#### [ABOUT THIS TASK]
When you reach the line containing "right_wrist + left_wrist", start transcribing exactly and continue through the last line of the data, skipping every picture.

***** DATASET SECTION

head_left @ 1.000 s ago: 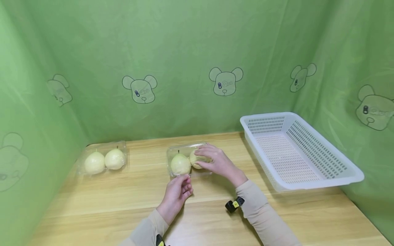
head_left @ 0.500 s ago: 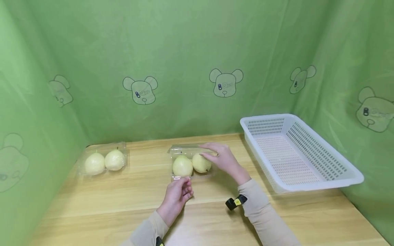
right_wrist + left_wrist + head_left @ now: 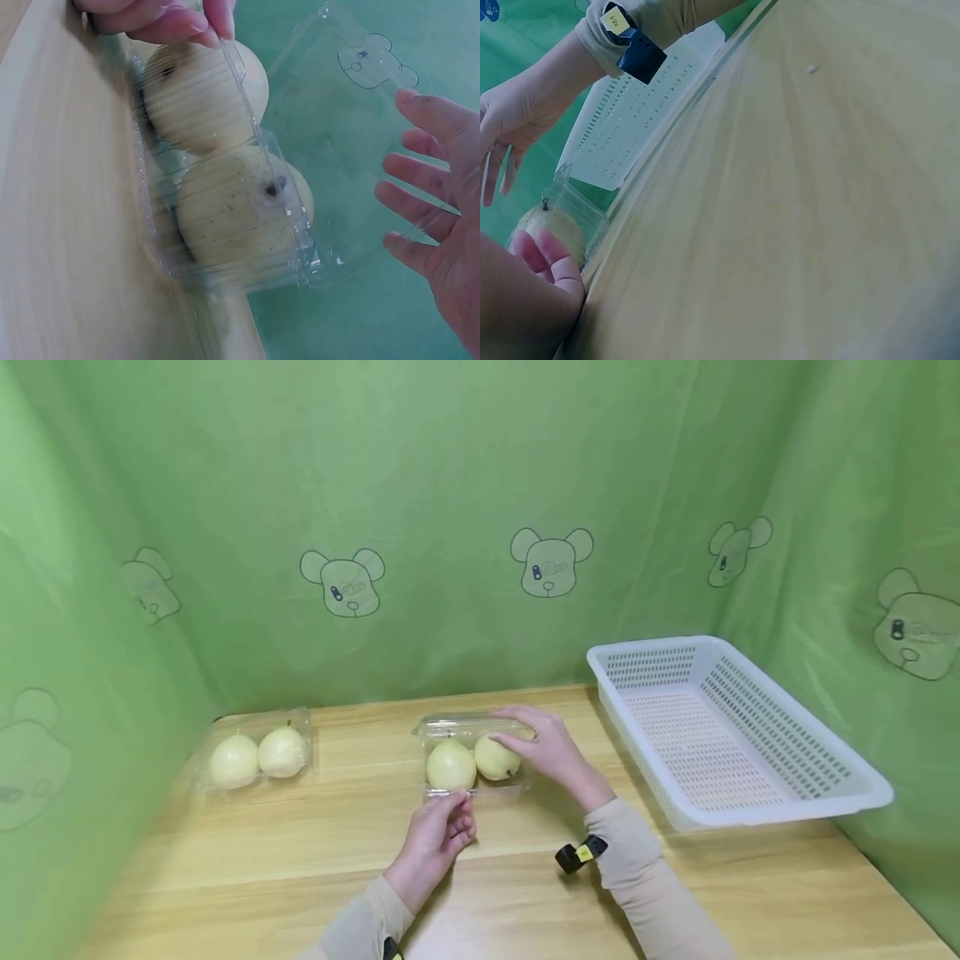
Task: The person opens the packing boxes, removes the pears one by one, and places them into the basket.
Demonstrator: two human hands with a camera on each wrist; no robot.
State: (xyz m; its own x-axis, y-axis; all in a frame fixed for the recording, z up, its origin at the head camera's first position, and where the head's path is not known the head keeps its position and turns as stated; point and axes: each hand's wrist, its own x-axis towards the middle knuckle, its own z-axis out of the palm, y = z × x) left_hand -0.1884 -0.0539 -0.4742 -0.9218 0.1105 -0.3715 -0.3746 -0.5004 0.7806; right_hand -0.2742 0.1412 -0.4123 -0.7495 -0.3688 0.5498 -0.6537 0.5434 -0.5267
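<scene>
A clear plastic clamshell box [image 3: 480, 790] with two pale yellow pears [image 3: 450, 766] stands mid-table, its lid [image 3: 456, 721] tipped up towards the back. My left hand [image 3: 429, 842] pinches the box's front rim between thumb and fingers, as the right wrist view also shows. Over the box's right side, my right hand [image 3: 553, 750] touches the raised lid, its fingers [image 3: 420, 176] spread and nearly straight. One pear [image 3: 244, 214] shows its dark end in the right wrist view. The left wrist view has part of the box behind my left hand [image 3: 529, 300].
A second clear pack with two pears [image 3: 234, 762] lies at the table's back left. To the right stands a white perforated basket [image 3: 750, 815]. Green curtains [image 3: 450, 460] with bear-head prints hang behind the table and on both sides.
The lid has come up and swung back from over the pears. My right hand rose slightly and shifted right with it. The left hand keeps its pinch on the rim.
</scene>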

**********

#### [SOLUTION]
right_wrist + left_wrist + head_left @ now: 
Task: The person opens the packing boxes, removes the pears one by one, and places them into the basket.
Demonstrator: two human hands with a camera on each wrist; no robot.
State: (xyz m; its own x-axis, y-axis; all in a frame fixed for the recording, z up, its origin at the head camera's first position, and where the head's path is not known the head keeps its position and turns as stated; point and axes: each hand's wrist, its own x-axis towards the middle knuckle, its own z-axis out of the palm, y = z × x) left_hand -0.1884 -0.0539 -0.4742 -0.9218 0.1105 -0.3715 -0.3746 -0.5004 0.7806; right_hand -0.2742 0.1412 -0.4123 -0.7495 -0.3688 0.5498 -0.6537 0.5434 -0.5267
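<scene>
A clear plastic clamshell box [image 3: 480, 790] with two pale yellow pears [image 3: 450, 766] stands mid-table, its lid [image 3: 456, 721] tipped up towards the back. My left hand [image 3: 429, 842] pinches the box's front rim between thumb and fingers, as the right wrist view also shows. Over the box's right side, my right hand [image 3: 553, 750] touches the raised lid, its fingers [image 3: 420, 176] spread and nearly straight. One pear [image 3: 244, 214] shows its dark end in the right wrist view. The left wrist view has part of the box behind my left hand [image 3: 529, 300].
A second clear pack with two pears [image 3: 234, 762] lies at the table's back left. To the right stands a white perforated basket [image 3: 750, 815]. Green curtains [image 3: 450, 460] with bear-head prints hang behind the table and on both sides.
The lid has come up and swung back from over the pears. My right hand rose slightly and shifted right with it. The left hand keeps its pinch on the rim.
</scene>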

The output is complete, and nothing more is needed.